自分の原点である看護師が、働きながら生き生きと学び続けられる環境を整えることです。育児や介護の負担がある看護師でもずっと楽しく学び続けられる環境を、地方格差なく整えたい。これが私の軸なので、オンライン教育や病院の研修プログラム、国としてのサポートなど様々な視点からそこに向けて進んでいきたいと思います。

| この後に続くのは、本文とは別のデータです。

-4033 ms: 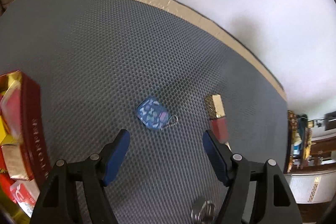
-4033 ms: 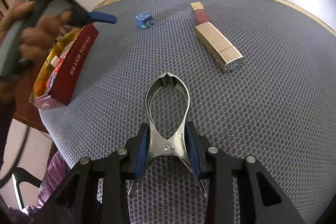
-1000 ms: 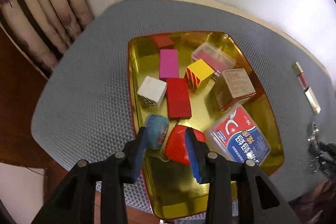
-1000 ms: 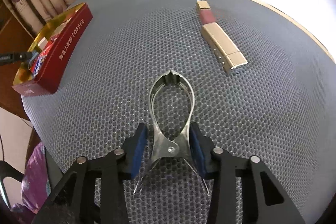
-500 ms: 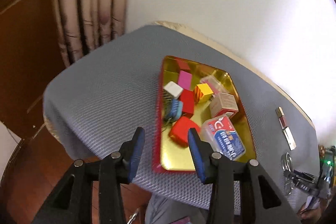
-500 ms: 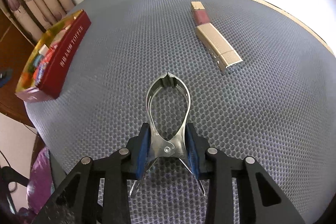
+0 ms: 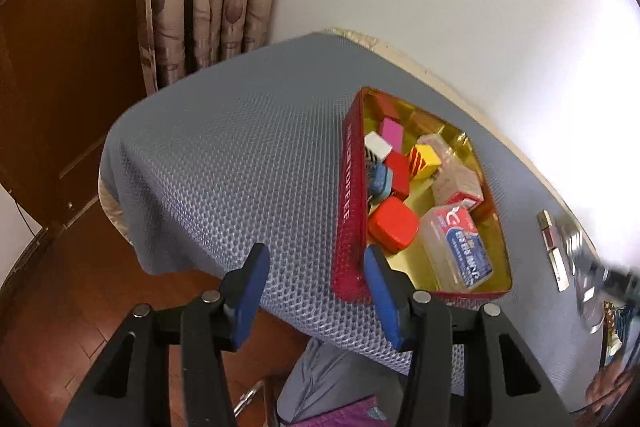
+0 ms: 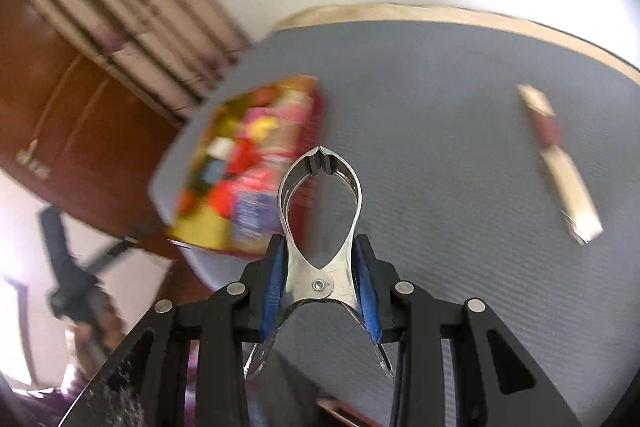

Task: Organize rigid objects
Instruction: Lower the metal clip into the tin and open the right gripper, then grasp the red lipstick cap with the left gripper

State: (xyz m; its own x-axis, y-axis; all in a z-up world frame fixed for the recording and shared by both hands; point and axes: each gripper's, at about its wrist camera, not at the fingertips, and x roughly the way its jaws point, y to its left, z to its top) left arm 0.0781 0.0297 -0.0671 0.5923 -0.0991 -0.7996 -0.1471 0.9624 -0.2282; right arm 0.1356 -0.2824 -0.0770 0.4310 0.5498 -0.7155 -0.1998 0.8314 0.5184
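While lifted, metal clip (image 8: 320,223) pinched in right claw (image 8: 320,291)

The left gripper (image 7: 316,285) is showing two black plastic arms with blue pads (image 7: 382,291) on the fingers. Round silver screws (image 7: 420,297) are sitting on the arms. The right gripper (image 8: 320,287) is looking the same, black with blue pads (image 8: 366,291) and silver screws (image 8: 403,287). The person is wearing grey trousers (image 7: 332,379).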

———実は私の妹が看護師で、内藤さんのブログを勧めようと思っていました。
本当ですか?! 私は看護師になりたいって言った時に親や先生に反対されましたけど、皆に賛成してもらえる社会を目指したいんです。「看護師は大変・キツい」というイメージが先行するので、自分が看護師の王道じゃないキャリアを積むことによって、後輩たちに「こんな人もいるんだな」と思ってもらいたいですね。
●1つでも問いがあるなら大学院へ行こう
———最後に、どんな人に大学院を勧めたいですか?
看護でも看護以外の学問でも、これを追求したい! 答えを見つけたい! というワクワクをかき立てられる問いを1つでも持っている人にこそ、進学してもらいたいですね。答えを見つけられるとは限らないし、コストも時間もストレスもかかりますが、その問いが軸になれば辛くても続けられると思うんです。進学する過程でたくさんの人と縁がつながりますし、色々な人たちの話を聞きながら自分は一体何の問いがあるんだろう? 何を解決したいんだろう? と身の回りの問題に立ち戻ってほしい。私は憧れのコロンビアの水色のガウンが着たいとか、そんなモチベーションもあったんですが、大切なことはそれが叶うかどうかという結果よりプロセスの中にあると思います。
———社会人の学びは自分で問いを立てるという時点で、大学生とはまったく違いますよね。
身近に関わっているものを学びたいという欲が強いのが、大人の学びの特徴のひとつなんです。これが気になる、なぜこうなるんだろう?という疑問からスタートするところが、大人ならではの学びですよね。